作家とサッカー 〜天皇杯準決勝:ジュビロ磐田vs清水エスパルス〜
12月26日の深夜、関東地方に雪が降りました。この冬で初めてのまともな雪で、家々の屋根は白くなり、気温もぐっと下がりました。
翌日の27日は風が強かったものの朝から晴れ渡り、青空が広がりました。この日ぼくは埼玉スタジアム2002での天皇杯準決勝を観戦に行きました。多少の寒さは予想されましたが午後1時からの試合ですし、陽が照っていたこともあったので大して寒くはないだろう、とたかをくくっていました。
しかしスタジアムに着いてみるとめちゃくちゃ寒く、震えてばかりいました。強風だったこと、座席が日陰だったこともあったのですが、ぼくの座っていたメインスタンドの辺りだけ時折、雪が降ってくるのです。晴れているのにどうして、と思って空を見上げました。埼玉スタジアムのスタンドの上には大きな屋根があるのですが、そこに積もっていた昨夜の雪が強風で飛ばされ、雪煙になって舞い降りてきていたのです。青空で輝きながら霧のように広がる粉雪は幻想的で目を奪われるほどでしたが、ただでさえ寒いのに雪が頭上から降ってくるのではたまりません。とはいえ傘をさすほどの量でもありませんし、我慢するしかありませんでした。

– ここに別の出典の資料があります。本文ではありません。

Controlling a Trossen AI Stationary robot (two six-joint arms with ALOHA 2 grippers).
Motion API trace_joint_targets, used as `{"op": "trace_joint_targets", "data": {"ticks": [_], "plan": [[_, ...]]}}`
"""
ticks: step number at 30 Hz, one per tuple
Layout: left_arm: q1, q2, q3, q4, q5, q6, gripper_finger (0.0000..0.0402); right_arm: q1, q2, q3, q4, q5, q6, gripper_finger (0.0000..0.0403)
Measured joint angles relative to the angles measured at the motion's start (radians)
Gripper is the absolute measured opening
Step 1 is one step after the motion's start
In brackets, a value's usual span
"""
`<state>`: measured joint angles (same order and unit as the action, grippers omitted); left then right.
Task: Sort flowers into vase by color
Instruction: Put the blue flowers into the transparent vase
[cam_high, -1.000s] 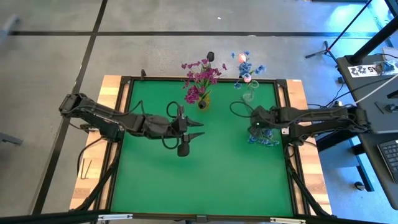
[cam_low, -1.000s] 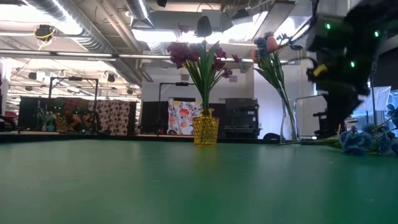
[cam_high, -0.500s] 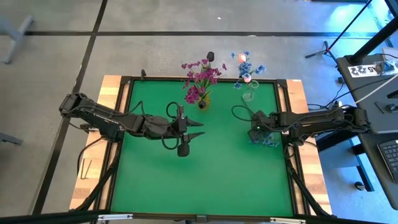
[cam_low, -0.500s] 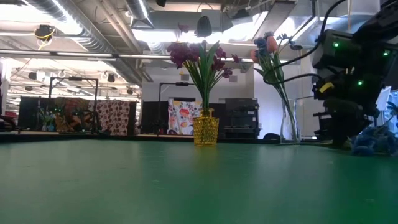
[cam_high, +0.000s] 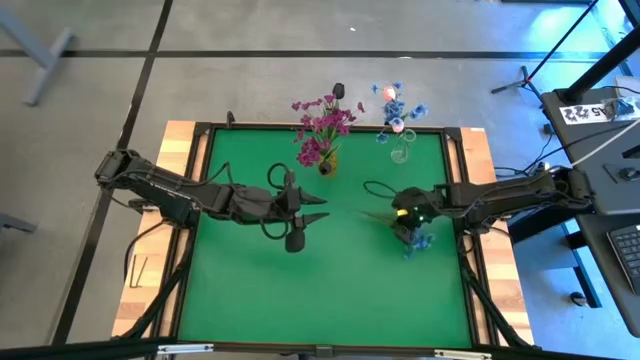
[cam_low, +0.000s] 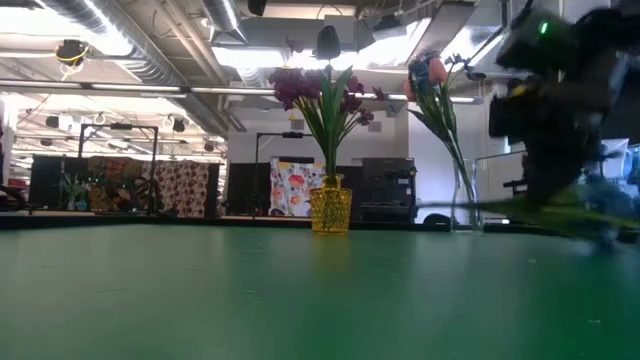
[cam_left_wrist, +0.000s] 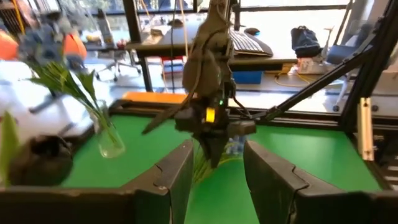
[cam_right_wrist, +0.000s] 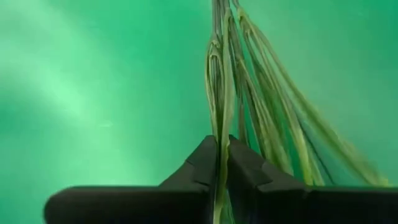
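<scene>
My right gripper (cam_high: 405, 216) is shut on a blue small-bloom spray (cam_high: 418, 240) over the right half of the green table. The spray's green stems (cam_right_wrist: 231, 81) run ahead of the fingers in the right wrist view. A yellow vase (cam_high: 326, 166) with magenta sprays (cam_high: 322, 126) stands at the far edge. Right of it stands a glass vase (cam_high: 400, 155) holding blue sprays and pale tulips (cam_high: 392, 108). My left gripper (cam_high: 318, 208) is open and empty near the table's middle, and its fingers (cam_left_wrist: 180, 177) point toward the right arm. My right gripper pinches the bundle of thin green stems and leaves (cam_right_wrist: 219, 146) between its two fingers, which come from above and lie across the spray. The spray lies roughly level just above the table (cam_low: 560, 214). Its blooms point near-right and its stem end (cam_high: 374, 213) points left.
The two vases (cam_low: 331, 210) (cam_low: 462, 205) stand close together at the far edge, their flowers reaching high. The table's black frame (cam_high: 462, 190) and wooden side boards border the mat. Open green mat (cam_high: 330, 290) lies toward the near edge.
My right gripper has come down over the blue spray near the table's right edge, then risen and gone a little toward the left. The spray has come with it off the mat, its stem end now sticking out to the left.
</scene>
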<state>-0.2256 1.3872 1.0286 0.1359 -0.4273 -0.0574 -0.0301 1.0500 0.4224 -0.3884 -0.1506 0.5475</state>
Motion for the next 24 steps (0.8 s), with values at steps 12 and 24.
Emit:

試合は、ぼくの寒さとは関係なく、熱くなりました。勝てば国立競技場で決勝ですし、静岡ダービーということもあって、両チームの選手とも体を投げだして戦っていました。試合も4−2という点の取りあいになりましたが、U−20代表の成岡選手の活躍もあって磐田が勝ちました。磐田は中盤の選手がポジションチェンジを繰り返し、見事な連携プレイを見せていました。一方清水は、サイド攻撃が何度か成功していたものの、守備でのミスが多かったように思います。
試合後、体の芯まで冷え切っていたぼくは縮こまりながらスタジアムをあとにしました。スタジアムから最寄り駅の浦和美園駅までは周囲に畑や更地が広がっているようなところで、風が余計に強く吹きつけてきました。今度サッカー観戦するときはきちんと傍観しなければ、とつくづく感じながら、大きなくしゃみをひとつしました。